English Teaching Achievement Prediction by Big Data Analysis under Deep Intervention
Abstract
Appropriate data analysis technology can make people use online degree education and obtain the data and information generated in the learning management system, and provide a useful decision basis for optimizing the teaching and management process of online degree education. Data analysis technology can help English teachers better grasp students' learning situations and progress and optimize management. Firstly, data analysis methods and decision tree algorithms are analyzed. Secondly, in data mining technology, the C4.5 decision tree method is used to construct an English score prediction model. Through the analysis of English learning-related information such as questionnaires and collected student test score data, the prediction of English teaching performance is analyzed from the perspective of teachers' in-depth intervention.

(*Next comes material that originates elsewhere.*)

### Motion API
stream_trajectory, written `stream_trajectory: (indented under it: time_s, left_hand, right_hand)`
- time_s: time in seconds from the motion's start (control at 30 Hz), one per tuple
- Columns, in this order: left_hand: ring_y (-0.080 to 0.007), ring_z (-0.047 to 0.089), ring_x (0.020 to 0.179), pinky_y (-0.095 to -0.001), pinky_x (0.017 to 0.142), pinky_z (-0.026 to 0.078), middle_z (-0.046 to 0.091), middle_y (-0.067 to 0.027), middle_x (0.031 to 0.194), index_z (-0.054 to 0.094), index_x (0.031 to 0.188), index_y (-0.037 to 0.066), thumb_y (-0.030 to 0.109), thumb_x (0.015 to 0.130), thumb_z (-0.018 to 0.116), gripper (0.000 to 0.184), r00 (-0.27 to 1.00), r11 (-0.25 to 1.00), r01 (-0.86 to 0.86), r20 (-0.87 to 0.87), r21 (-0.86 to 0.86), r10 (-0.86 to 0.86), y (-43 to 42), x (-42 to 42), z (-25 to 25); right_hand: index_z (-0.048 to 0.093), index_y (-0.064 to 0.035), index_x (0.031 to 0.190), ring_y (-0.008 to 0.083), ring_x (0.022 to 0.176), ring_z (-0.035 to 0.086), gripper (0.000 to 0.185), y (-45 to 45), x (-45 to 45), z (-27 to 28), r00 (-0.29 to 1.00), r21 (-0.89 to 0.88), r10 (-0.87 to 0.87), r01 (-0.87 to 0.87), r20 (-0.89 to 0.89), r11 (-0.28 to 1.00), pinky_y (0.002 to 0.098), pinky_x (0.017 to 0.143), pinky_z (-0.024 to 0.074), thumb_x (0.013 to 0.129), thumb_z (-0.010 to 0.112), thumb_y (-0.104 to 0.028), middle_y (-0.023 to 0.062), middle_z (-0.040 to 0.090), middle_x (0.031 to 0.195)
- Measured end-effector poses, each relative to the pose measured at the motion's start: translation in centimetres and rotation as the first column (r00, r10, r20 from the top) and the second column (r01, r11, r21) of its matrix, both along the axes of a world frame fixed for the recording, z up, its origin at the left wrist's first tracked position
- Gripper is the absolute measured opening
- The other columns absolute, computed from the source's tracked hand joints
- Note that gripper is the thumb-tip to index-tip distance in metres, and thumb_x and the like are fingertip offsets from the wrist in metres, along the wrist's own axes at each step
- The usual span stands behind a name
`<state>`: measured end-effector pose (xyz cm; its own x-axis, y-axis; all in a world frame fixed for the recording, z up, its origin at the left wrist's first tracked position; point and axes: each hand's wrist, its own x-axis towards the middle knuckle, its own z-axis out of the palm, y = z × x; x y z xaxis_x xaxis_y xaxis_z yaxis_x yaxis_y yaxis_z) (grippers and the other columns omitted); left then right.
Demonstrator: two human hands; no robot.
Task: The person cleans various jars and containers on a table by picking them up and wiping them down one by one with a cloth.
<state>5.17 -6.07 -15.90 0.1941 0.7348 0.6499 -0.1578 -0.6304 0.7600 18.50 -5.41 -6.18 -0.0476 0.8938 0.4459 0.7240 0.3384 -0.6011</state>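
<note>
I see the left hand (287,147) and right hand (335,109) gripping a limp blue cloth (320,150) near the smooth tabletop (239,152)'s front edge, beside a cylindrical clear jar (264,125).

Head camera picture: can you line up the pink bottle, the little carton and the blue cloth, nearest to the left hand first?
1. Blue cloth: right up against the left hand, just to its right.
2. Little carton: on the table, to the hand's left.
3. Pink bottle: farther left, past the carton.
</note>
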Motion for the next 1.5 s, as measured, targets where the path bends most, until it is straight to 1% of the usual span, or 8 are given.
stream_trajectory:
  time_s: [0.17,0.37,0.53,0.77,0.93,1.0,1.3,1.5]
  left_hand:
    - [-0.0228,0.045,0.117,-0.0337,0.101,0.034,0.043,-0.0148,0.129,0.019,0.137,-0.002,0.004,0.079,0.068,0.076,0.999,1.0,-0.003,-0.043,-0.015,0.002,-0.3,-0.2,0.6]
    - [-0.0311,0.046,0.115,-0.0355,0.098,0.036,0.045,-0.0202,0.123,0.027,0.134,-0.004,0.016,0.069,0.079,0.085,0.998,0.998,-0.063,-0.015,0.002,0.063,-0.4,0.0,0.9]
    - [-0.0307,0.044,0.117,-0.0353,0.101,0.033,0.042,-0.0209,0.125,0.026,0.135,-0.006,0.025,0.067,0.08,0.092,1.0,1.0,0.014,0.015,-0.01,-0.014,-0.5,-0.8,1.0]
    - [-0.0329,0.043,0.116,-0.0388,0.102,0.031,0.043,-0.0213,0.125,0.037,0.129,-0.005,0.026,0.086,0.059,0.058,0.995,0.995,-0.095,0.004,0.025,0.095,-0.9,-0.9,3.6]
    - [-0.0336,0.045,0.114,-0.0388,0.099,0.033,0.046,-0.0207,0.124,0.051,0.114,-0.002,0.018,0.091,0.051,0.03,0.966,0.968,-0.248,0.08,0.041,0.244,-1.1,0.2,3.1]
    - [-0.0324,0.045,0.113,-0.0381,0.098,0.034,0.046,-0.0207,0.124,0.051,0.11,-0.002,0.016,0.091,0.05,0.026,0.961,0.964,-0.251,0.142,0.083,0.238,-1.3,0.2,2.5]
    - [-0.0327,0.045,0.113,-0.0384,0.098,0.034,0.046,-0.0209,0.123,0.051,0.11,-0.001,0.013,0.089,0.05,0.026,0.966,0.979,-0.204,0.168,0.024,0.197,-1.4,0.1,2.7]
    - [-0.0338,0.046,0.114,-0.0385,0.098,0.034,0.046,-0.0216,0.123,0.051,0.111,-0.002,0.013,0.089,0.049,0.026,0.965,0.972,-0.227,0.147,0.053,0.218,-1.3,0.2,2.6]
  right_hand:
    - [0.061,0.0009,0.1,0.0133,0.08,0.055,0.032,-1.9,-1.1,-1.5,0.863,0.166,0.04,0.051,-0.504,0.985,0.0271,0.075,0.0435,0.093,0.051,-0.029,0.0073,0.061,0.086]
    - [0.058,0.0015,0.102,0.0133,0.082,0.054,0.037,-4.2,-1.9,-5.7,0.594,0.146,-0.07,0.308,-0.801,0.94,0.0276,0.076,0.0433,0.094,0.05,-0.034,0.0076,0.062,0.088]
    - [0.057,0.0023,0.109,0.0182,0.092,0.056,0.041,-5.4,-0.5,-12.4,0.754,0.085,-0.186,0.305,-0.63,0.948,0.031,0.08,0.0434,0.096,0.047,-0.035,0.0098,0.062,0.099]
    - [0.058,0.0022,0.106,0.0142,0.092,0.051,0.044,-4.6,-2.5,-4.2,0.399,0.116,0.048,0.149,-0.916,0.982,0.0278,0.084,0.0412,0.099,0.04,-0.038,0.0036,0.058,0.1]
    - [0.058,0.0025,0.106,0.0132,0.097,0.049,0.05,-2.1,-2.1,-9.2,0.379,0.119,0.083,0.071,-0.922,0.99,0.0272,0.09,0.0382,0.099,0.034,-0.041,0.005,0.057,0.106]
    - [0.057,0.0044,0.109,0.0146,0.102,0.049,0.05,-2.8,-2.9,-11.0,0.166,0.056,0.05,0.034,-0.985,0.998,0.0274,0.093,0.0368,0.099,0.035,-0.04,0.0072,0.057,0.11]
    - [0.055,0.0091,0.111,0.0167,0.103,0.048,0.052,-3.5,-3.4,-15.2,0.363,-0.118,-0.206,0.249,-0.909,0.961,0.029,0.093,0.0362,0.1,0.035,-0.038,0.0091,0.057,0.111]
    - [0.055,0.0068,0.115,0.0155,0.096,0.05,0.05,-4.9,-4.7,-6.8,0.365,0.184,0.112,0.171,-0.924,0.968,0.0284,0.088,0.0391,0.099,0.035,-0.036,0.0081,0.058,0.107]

The survey results show that: 1. the model is simulated and tested. The model's prediction accuracy is 98.20%, 99.10%, 99.40%, 98.70%, and 98.90%, higher than the standard accuracy of 97.5%. Additionally, the average response efficiency of the model is 99.42%, which can be used. (2) The failure rate of boys' final grades is 11%, and the failure rate of female students' final grades is 10%. There is only a 1% difference in the final grade failure rate between male and female students. The effect of gender on teaching performance is less pronounced. (3) As the number of practice questions increases, the rate of failing grades decreases. Thus, the data suggest that the number of practice questions affects instructional performance. (4) Teachers' intervention can improve students' English achievement. Increasing the intensity of the intervention also improves student achievement. Therefore, the follow-up research should increase the number of practice questions and teacher intervention in English teaching. The English teaching achievement prediction suggestion based on big data analysis is put forward, providing a reference for prediction management.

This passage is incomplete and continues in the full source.